Well, I’m sure glad she cleared that up, and I hope she enjoyed her buttered popcorn while she watched the ramblings of a psychotic mass murderer.

Which male fantasies are you talking about? You mean the one about the forty year old virgin who finally meets an age appropriate divorced woman that he doesn’t have sex with until they get married? I know that’s my big fantasy. Or how about the one about the stoner who knocks a woman up and eventually learns to be a responsible adult? Or how about the one about the couple who has a frat house move in next door, which is a bad thing because they don’t like wild parties? Is that the fantasy life you’re referring to?

And yes, perhaps it is a problem that there aren’t more women filmmakers. But is that the fault of Judd Apatow or Seth Rogen?

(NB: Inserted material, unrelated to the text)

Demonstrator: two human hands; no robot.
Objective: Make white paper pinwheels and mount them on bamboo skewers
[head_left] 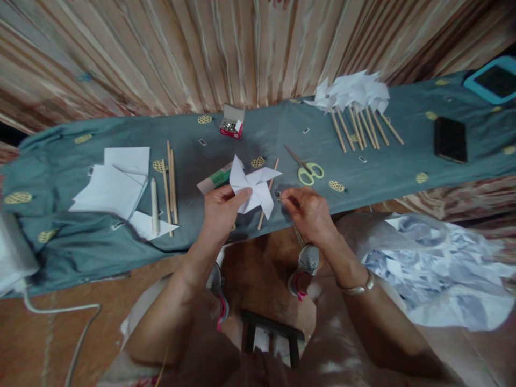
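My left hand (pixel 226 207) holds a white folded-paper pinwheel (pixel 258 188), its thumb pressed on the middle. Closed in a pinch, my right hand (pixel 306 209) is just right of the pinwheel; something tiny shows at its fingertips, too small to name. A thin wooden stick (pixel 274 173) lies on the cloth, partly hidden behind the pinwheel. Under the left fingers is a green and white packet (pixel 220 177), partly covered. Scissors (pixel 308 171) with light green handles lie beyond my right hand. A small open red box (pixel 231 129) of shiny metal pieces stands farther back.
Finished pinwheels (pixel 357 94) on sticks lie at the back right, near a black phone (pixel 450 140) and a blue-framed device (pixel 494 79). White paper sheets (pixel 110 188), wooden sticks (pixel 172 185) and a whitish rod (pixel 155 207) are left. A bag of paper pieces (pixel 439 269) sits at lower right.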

Should they just stop making movies until this situation is fixed? Moreover, I think it’s a bit simplistic to dismiss their movies as male fantasies when I haven’t seen a single one of their films that I’d want to be the main character in. Those might be someone’s fantasies, but they sure aren’t mine.

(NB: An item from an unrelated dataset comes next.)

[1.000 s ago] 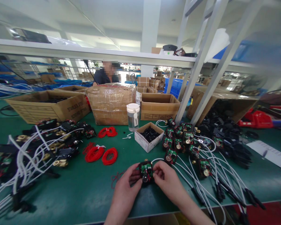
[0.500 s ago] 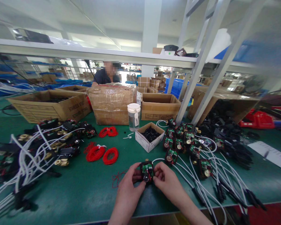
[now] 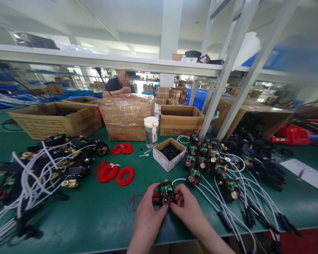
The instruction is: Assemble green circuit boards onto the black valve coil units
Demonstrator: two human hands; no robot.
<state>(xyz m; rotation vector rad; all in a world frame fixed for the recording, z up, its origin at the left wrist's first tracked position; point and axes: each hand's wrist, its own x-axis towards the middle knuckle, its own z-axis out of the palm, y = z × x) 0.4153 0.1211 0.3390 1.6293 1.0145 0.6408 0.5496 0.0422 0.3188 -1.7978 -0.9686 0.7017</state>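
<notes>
A small black housing with a green circuit board (image 3: 166, 191) is held upright just above or on the green bench, low in the middle of the head view. My left hand (image 3: 151, 215) grips its left side, the thumb at its lower front edge. My right hand (image 3: 187, 208) closes on its right side, with thumb and fingertips by the lower right edge and thin red wires there. A white cable (image 3: 180, 180) runs off behind it to the right. Thin red wires (image 3: 134, 201) lie on the bench left of my left hand.
Similar board units (image 3: 194, 175) with white cables cover the right; more assemblies (image 3: 76, 171) pile up left. Red wire coils (image 3: 125, 176), a small box of black parts (image 3: 161, 163) and a lidded cup (image 3: 151, 132) stand ahead. A metal frame (image 3: 214, 95) rises at right. A person (image 3: 113, 84) sits opposite.
My right hand has shifted slightly left, its thumb now nearer the housing's lower front. My left thumb has moved slightly right. The person opposite has raised a hand.
</notes>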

In fact, now that I think about it, I’m not sure if Apatow isn’t inadvertently making female fantasy movies. Like the one about the divorced mother who typically falls for jerks, yet falls in love with a great guy who’s only character flaw is that he hadn’t had sex with a woman before. Or the one about the career woman who stupidly gets knocked up by a random stranger who turns out to be a total loser, but who cleans up his act and becomes a great husband and father…and getting pregnant actually helps her career. There’s your fantasy for you.

In real life, both these women would have finally given up on these manchildren, as you can’t change a zebra’s stripes. Only in movies do we get character arc redemptions where the grownup zero becomes the hero.